**Task goal**
Using the material below, print a verbatim copy of every line from the one containing "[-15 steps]" through the one containing "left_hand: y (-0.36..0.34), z", inclusive, and omit the pictures.

**Recorded data**
-=-=-=-=-
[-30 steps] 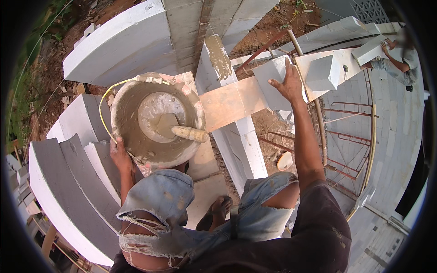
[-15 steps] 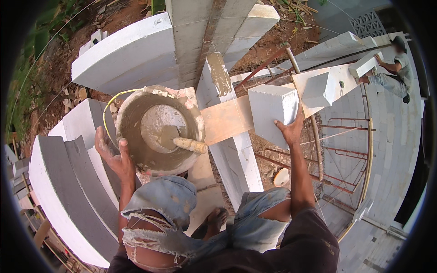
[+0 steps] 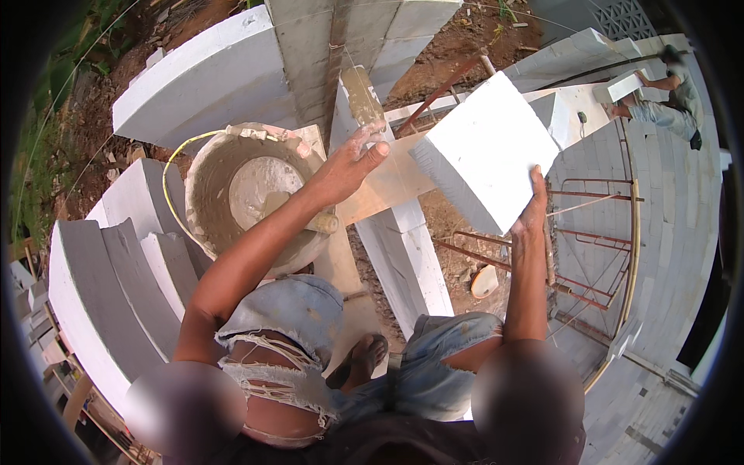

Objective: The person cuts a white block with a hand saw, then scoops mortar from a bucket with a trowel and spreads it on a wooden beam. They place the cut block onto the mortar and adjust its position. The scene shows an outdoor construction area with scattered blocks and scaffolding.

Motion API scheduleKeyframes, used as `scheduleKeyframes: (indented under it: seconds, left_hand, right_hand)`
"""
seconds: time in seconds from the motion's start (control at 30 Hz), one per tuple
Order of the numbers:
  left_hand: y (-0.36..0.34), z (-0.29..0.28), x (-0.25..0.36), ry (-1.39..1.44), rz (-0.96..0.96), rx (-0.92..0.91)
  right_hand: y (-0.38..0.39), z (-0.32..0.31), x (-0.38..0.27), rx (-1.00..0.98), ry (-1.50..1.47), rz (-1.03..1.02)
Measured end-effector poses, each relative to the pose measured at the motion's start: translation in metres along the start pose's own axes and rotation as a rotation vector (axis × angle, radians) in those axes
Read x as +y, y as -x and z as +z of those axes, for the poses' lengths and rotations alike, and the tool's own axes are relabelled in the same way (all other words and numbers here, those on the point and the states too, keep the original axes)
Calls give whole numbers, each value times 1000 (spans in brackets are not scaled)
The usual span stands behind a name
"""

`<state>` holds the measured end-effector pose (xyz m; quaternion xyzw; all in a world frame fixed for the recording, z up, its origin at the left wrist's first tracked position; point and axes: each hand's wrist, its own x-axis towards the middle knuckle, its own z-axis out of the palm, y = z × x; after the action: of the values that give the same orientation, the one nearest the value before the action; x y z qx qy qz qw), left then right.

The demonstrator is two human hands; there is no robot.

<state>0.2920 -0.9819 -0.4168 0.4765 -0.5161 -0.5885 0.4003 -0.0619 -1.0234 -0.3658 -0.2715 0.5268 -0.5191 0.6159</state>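
My right hand [image 3: 531,203] grips a white block [image 3: 484,147], which is lifted and tilted over the plywood board [image 3: 380,201]. My left hand [image 3: 358,161], palm and fingers dusted pale, is raised left of the block with fingers apart, holding nothing. Beneath my left forearm sits a bucket [image 3: 203,194] with grey mortar smeared inside and a yellow handle. A trowel's wooden handle [image 3: 322,223] shows at its right side, partly hidden by my arm. Behind my left hand, a narrow white wall top carries a patch of wet mortar [image 3: 356,93].
Curved block walls [image 3: 93,294] stand left, more [image 3: 194,70] ahead beside a concrete column [image 3: 310,46]. Red scaffold rails [image 3: 589,232] are at right over lower ground. At far right a co-worker [image 3: 666,105] handles another block [image 3: 620,84]. My knees and sandalled foot are below.
My left hand has left the bucket's left rim and reached forward right across it. My right hand has taken hold of the block and lifted and turned it.
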Motion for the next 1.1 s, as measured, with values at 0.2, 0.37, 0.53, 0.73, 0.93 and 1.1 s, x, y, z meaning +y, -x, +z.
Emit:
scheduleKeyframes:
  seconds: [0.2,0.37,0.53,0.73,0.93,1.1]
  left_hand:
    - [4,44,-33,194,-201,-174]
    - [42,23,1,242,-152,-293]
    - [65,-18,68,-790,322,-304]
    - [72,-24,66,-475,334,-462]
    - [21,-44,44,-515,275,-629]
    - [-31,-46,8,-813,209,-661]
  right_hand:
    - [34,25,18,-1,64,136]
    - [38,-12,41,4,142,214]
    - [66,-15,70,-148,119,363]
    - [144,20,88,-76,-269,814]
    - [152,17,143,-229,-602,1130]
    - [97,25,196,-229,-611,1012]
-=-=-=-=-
**Exercise solution**
[-15 steps] 
[+0 steps] 

Objective: The person cuts a white block with a hand saw, then scoops mortar from a bucket with a trowel and spreads it on a wooden beam. They place the cut block onto the mortar and adjust its position. The scene shows an outdoor construction area with scattered blocks and scaffolding.

Motion API scheduleKeyframes, used as `scheduleKeyframes: (indented under it: seconds, left_hand, right_hand)`
"""
seconds: time in seconds from the motion's start (control at 30 Hz), one per tuple
Order of the numbers:
  left_hand: y (-0.36..0.34), z (-0.29..0.28), x (-0.25..0.36), ry (-1.39..1.44), rz (-0.96..0.96), rx (-0.92..0.91)

At this stage, the exercise is finished.